* [Your assignment]:
Work through the records that follow and return each line containing the word "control".

* [Supplied records]:
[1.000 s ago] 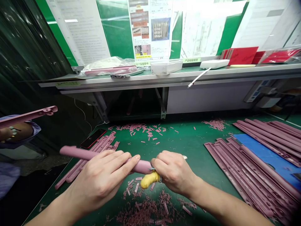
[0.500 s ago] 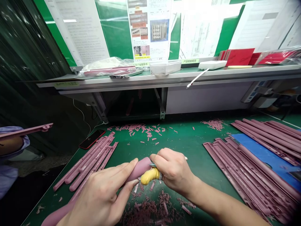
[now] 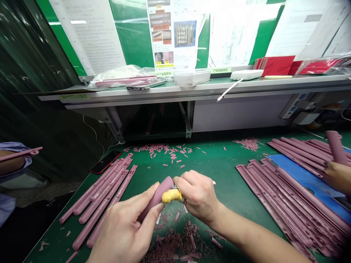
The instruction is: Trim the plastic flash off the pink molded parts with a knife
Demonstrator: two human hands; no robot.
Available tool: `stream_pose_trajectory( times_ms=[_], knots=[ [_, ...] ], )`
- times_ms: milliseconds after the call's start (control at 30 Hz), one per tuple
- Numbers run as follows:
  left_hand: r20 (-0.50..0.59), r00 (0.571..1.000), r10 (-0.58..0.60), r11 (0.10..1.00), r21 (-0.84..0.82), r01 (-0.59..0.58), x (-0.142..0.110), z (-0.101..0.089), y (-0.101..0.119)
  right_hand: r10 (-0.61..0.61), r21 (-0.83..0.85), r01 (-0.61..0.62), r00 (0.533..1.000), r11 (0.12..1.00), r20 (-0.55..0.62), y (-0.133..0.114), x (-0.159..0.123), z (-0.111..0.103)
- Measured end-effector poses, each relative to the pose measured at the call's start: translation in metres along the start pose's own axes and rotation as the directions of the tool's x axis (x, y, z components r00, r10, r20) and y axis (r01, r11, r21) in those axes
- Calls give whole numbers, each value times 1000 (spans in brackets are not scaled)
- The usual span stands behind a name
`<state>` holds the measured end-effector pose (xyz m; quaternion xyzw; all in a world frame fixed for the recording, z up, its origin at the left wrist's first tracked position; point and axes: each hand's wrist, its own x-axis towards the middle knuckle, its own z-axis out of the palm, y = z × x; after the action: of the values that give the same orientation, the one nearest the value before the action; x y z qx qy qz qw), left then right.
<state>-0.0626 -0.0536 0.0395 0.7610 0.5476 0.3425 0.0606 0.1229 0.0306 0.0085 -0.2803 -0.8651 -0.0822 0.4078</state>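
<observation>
My left hand (image 3: 128, 223) is wrapped round a long, smooth mauve plastic strip (image 3: 161, 191), its rounded end pointing up and away from me. My right hand (image 3: 196, 195) grips a small knife whose thin metal blade (image 3: 174, 187) lies against the strip's end; the handle is mostly hidden in the fist, with a pale tip (image 3: 214, 182) sticking out. A yellow finger cot (image 3: 171, 196) covers my right thumb, which presses beside the strip's edge. Below both hands, mauve shavings (image 3: 178, 243) are heaped on the green tabletop (image 3: 219, 168).
Mauve strips (image 3: 101, 204) lie at left beside a phone (image 3: 106, 162); more strips (image 3: 285, 204) lie at right near a blue mat (image 3: 290, 168). Small offcuts (image 3: 156, 148) lie at the back, below a shelf (image 3: 164, 95). Another person's hand (image 3: 338, 177) holds a strip at far right.
The strip in my left hand has tilted more upright, and my right hand has shifted slightly left with it. At far right another person's hand has appeared with a strip.
</observation>
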Motion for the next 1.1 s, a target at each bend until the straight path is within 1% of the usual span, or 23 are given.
stream_pose_trajectory(
  times_ms=[67,100,167,200,233,300,367,400,467,567,667,733,767,800,833,867,900,933,967,1000,1033,1067,1100],
  knots=[
    [18,1000,-2,1000,-6,3,1,0,-2,-29,22,29,1000,999,-10,2,0,2],
    [33,999,19,1000,-1,-19,3,-1,-5,-40,52,40,999,998,-12,5,0,2],
    [55,990,129,990,55,-132,10,-4,-16,-64,160,63,998,985,3,12,0,0],
    [67,973,221,968,105,-228,15,-7,-22,-83,226,76,996,971,20,17,0,-3],
    [89,940,330,927,159,-340,21,-11,-29,-107,282,92,994,955,38,21,1,-6],
    [157,831,534,797,234,-556,34,-20,-42,-166,332,130,982,934,85,29,2,-13],
    [241,721,650,679,243,-693,46,-29,-48,-227,285,178,962,942,149,32,4,-18],
    [279,682,676,641,234,-731,50,-33,-48,-255,244,206,949,947,185,32,6,-20],
    [336,636,695,599,220,-770,57,-39,-45,-289,165,254,924,953,249,31,9,-21],
    [379,589,714,550,217,-806,62,-42,-36,-309,96,294,895,951,322,28,14,-20],
    [389,570,723,533,210,-820,64,-45,-34,-353,127,330,870,936,343,32,15,-19],
    [392,582,713,555,193,-809,63,-48,-38,-385,210,334,874,919,296,35,12,-21],
    [379,596,708,575,180,-798,62,-48,-40,-382,282,311,891,907,247,34,9,-21],
    [342,622,705,609,158,-777,61,-46,-42,-343,373,258,921,891,183,32,5,-20],
    [271,670,691,668,117,-735,60,-43,-43,-258,474,172,959,863,122,27,1,-18],
    [173,749,639,756,35,-653,59,-36,-42,-129,571,56,988,819,88,21,-4,-14],
    [60,848,527,848,-108,-519,59,-26,-39,31,649,-84,995,756,93,12,-9,-8],
    [-45,938,344,888,-307,-341,60,-12,-35,185,690,-229,973,686,139,3,-14,0],
    [-47,997,60,825,-559,-76,62,5,-30,308,692,-376,924,616,227,-6,-18,9],
    [19,975,-222,591,-793,150,67,24,-26,397,686,-493,864,535,311,-12,-23,19],
    [141,894,-425,291,-914,283,74,43,-25,451,674,-588,799,448,397,-14,-29,28],
    [189,857,-480,207,-925,320,82,62,-26,491,648,-664,734,373,470,-11,-35,34],
    [223,832,-508,167,-922,348,92,79,-32,517,605,-729,669,320,534,-3,-44,37]
  ],
)
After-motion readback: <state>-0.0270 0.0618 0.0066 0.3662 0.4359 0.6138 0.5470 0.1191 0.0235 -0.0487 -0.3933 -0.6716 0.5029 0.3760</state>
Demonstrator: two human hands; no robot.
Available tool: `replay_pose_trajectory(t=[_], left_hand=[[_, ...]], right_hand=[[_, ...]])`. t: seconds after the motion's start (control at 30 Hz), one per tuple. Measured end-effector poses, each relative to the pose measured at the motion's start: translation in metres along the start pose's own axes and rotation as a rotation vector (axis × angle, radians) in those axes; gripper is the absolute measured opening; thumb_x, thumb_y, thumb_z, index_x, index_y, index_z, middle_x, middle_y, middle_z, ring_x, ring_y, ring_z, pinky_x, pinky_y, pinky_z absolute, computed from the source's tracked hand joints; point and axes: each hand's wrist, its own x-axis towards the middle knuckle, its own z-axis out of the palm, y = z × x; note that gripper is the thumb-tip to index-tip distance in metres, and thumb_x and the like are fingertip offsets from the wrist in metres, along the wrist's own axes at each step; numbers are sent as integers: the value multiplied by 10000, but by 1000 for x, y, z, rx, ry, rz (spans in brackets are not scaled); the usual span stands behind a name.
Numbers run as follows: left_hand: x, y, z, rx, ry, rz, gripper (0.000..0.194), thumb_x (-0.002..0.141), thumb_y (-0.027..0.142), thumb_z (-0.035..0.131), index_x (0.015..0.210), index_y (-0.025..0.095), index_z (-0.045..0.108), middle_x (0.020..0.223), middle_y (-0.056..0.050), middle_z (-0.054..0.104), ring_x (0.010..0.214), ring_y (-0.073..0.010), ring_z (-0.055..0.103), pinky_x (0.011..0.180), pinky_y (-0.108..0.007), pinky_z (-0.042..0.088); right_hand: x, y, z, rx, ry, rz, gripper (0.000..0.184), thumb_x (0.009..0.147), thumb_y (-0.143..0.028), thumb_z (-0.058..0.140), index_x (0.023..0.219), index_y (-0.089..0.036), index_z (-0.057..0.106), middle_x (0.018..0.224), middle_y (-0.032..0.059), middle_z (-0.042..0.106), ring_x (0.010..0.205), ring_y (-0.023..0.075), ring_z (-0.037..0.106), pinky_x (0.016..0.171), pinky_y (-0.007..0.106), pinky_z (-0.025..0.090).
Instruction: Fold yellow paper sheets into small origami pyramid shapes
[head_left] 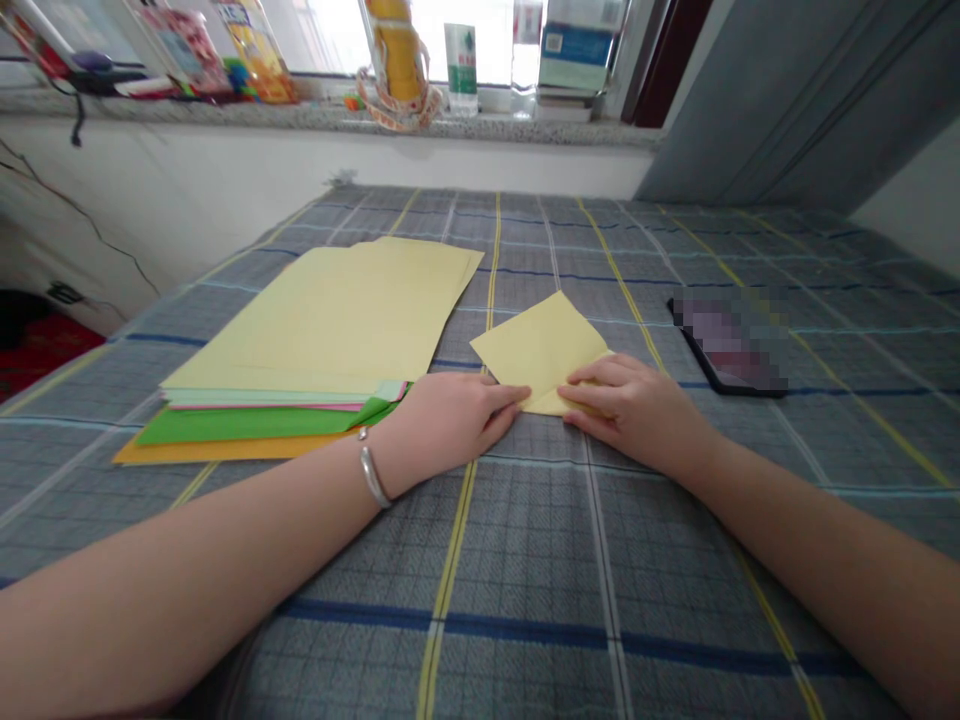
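A pale yellow sheet of paper (546, 338), partly folded, lies on the checked cloth between my two hands. My left hand (461, 415) has its index finger and thumb together at the paper's near left edge. On that wrist sits a silver bracelet (373, 475). With fingers bent, my right hand (626, 400) grips the near right edge, where a folded strip shows. Its palm side and part of the fold are hidden. Left of the sheet, close behind my left wrist, is a stack of coloured paper (322, 310), pale yellow on top, with green and orange below.
A dark phone (731, 345), its screen blurred out, lies to the right. The grey checked cloth (525, 560) covers the surface. Beyond it, a windowsill (322, 115) bears snack packets, a yellow bottle (397, 60), a white-green tube (461, 70) and boxes. A grey curtain (772, 110) hangs at right.
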Motion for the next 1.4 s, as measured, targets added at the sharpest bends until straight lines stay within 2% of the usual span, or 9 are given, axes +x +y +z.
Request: replay_pose_trajectory(t=[0.1, 0.23, 0.3, 0.4, 0.7, 1.2, 1.4], left_hand=[[2, -7, 3, -1, 74, -18, 302, 955, 338, 440, 1143, 266, 664, 868, -43, 649, 782, -182, 637, 644, -270, 478], [6, -12, 4, -54, 187, 184, 239, 937, 232, 476, 1021, 180, 694, 1058, -85, 625, 994, -198, 585, 902, -347, 484], [7, -12, 5, -116, 179, 305, 239, 940, 189, 463, 1061, 159, 667, 1139, -88, 626, 1087, -192, 560, 999, -364, 447], [6, -11, 5, -194, 109, 395, 281, 944, 159, 448, 1168, 153, 617, 1167, -87, 635, 1117, -168, 564, 1025, -335, 443], [5, -7, 1, -193, 58, 383, 306, 954, 207, 458, 1210, 156, 617, 1186, -87, 638, 1138, -172, 561, 1038, -332, 447], [4, -8, 0, -81, 51, 382, 305, 978, 224, 393, 1073, 143, 672, 1152, -73, 661, 1024, -170, 638, 957, -319, 484], [6, -4, 0, -78, 39, 362, 287, 976, 250, 393, 1002, 140, 657, 1026, -85, 666, 966, -175, 625, 912, -325, 485]], right_hand=[[-1, -2, 0, -13, 0, 12, 254, 905, -396, 542, 980, -243, 730, 1068, 66, 692, 985, 228, 579, 830, 355, 453], [-1, -2, 0, -8, -3, 21, 251, 902, -396, 545, 987, -250, 730, 1067, 66, 694, 976, 226, 585, 818, 356, 455], [-1, -1, 1, 1, 2, 22, 249, 902, -392, 545, 984, -251, 732, 1064, 69, 696, 975, 226, 586, 816, 358, 456], [-1, -1, 0, 1, 8, 16, 258, 907, -391, 535, 975, -241, 733, 1062, 70, 697, 977, 224, 584, 827, 355, 456], [-2, -1, 3, -5, 15, 22, 272, 907, -406, 529, 952, -226, 729, 1068, 73, 688, 974, 223, 577, 828, 346, 454], [-2, -2, 2, -13, -8, 56, 254, 905, -401, 533, 935, -241, 728, 1031, 70, 656, 956, 216, 566, 833, 341, 440], [-1, -1, 2, 11, -11, 73, 244, 898, -405, 544, 950, -255, 730, 1043, 66, 660, 972, 215, 571, 807, 337, 443]])
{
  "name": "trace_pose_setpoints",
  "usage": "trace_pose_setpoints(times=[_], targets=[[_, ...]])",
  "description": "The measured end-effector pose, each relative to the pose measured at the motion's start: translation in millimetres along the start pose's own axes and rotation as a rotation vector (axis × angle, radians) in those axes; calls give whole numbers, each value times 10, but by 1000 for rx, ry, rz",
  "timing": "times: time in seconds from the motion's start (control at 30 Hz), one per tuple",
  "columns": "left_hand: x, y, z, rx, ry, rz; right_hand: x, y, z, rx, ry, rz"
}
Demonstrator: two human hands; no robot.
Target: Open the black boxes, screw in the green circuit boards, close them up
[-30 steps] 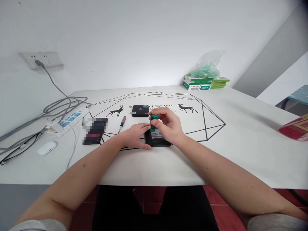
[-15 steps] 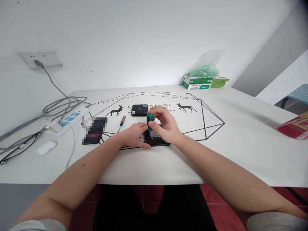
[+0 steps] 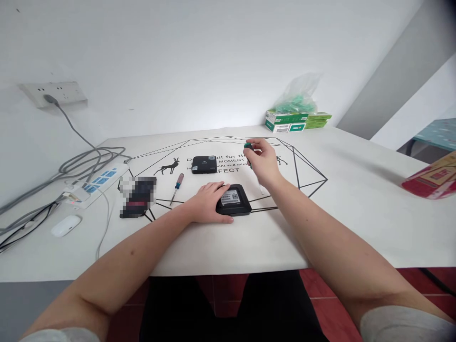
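A black square device lies on the table with a white printed label showing inside its raised rim. My left hand grips its left side, thumb along the front edge and fingers over the back corner. Up and to the right of it, my right hand is closed around a screwdriver with a green and black handle. The shaft points down toward the table, off to the device's right, and is apart from it. Another screwdriver, with a reddish clear and blue handle, rests left of my left hand.
A second black square box lies behind the device. On the left are a blurred phone, a white mouse case and a power strip with cables. Green and white boxes stand at the back; a red package is far right.
My right hand has lifted the screwdriver off the device and moved it right and away from me. The device's label is now more exposed; my left hand stays on its left side.
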State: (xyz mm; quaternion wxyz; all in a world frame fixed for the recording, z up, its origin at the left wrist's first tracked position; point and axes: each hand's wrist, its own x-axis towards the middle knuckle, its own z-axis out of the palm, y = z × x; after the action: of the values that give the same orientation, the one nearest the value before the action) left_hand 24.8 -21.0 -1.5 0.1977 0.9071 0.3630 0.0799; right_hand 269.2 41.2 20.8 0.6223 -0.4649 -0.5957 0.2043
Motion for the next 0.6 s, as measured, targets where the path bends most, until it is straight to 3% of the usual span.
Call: trace_pose_setpoints(times=[0.1, 0.3, 0.4, 0.47, 0.53, 0.6], targets=[[9, 56, 4, -15, 32, 9, 140, 259, -134, -583, -171, 234], [-53, -62, -58, -65, 223, 38, 91, 411, -99, -811, -306, 342], [-42, -120, -30, -157, 410, -9, 28, 277, -31, -826, -270, 253], [-20, -156, 20, -218, 535, -56, -67, 132, 30, -558, -327, 126], [9, -194, 79, -262, 618, -84, -223, -24, 126, -55, -565, 146], [37, -233, 128, -272, 668, -85, -414, -157, 259, 306, -740, 193]])
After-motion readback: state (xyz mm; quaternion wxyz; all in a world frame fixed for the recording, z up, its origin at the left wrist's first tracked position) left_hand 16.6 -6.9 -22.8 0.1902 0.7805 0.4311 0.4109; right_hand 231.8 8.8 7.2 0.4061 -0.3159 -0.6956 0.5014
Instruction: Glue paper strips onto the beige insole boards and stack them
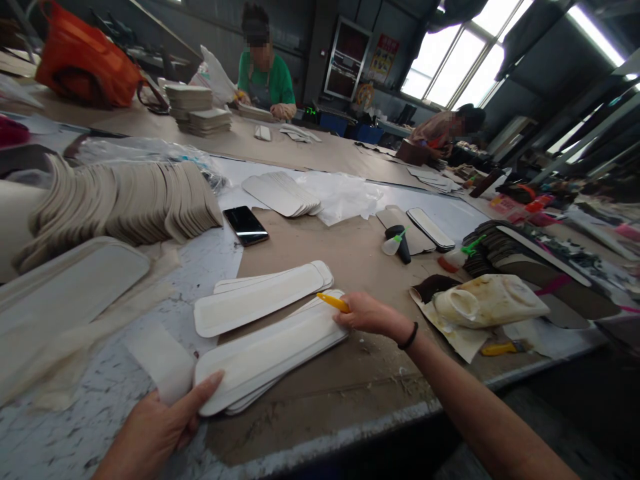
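Left of the phone (245,227) I had a row of panels (125,200); behind the phone, to its right, a fanned pile (281,193), then plastic sheeting (347,198). In front of the phone lay two piles of strips (260,301), my left hand (155,427) at the nearer pile's left end, my right hand (373,315) at its right. Well right of the phone lay a squeeze bottle (391,247).

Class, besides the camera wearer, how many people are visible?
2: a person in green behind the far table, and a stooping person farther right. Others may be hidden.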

* [Solution for this exercise]:
- times_ms: milliseconds after the call's start (control at 30 Hz), one per tuple
Available tool: `replay_pose_trajectory(t=[_], left_hand=[[_, ...]], right_hand=[[_, ...]])`. t: seconds after the motion's start (control at 30 Hz), one per tuple. Measured end-effector poses, each relative to the pose measured at the motion's start: translation in metres along the start pose's own axes and rotation as a rotation vector (axis × angle, radians) in those axes; gripper is the absolute measured opening; thumb_x, thumb_y, thumb_z, index_x, index_y, index_z, middle_x, middle_y, middle_z, ring_x, ring_y, ring_z, pinky_x, pinky_y, pinky_z absolute, computed from the source's tracked hand joints; point and axes: each hand's wrist, its own x-axis towards the middle knuckle, its own z-axis out of the palm, y = z × x; note that gripper is the thumb-tip to index-tip distance in metres, and thumb_x and the like are fingertip offsets from the wrist in metres, along the wrist's own axes at each step; numbers are sent as integers: the value multiplied by 10000, but by 1000 for x, y, z, rx, ry, rz (spans in brackets are not scaled); the usual span stands behind a name.
  "timing": "times: time in seconds from the motion's start (control at 30 Hz), one per tuple",

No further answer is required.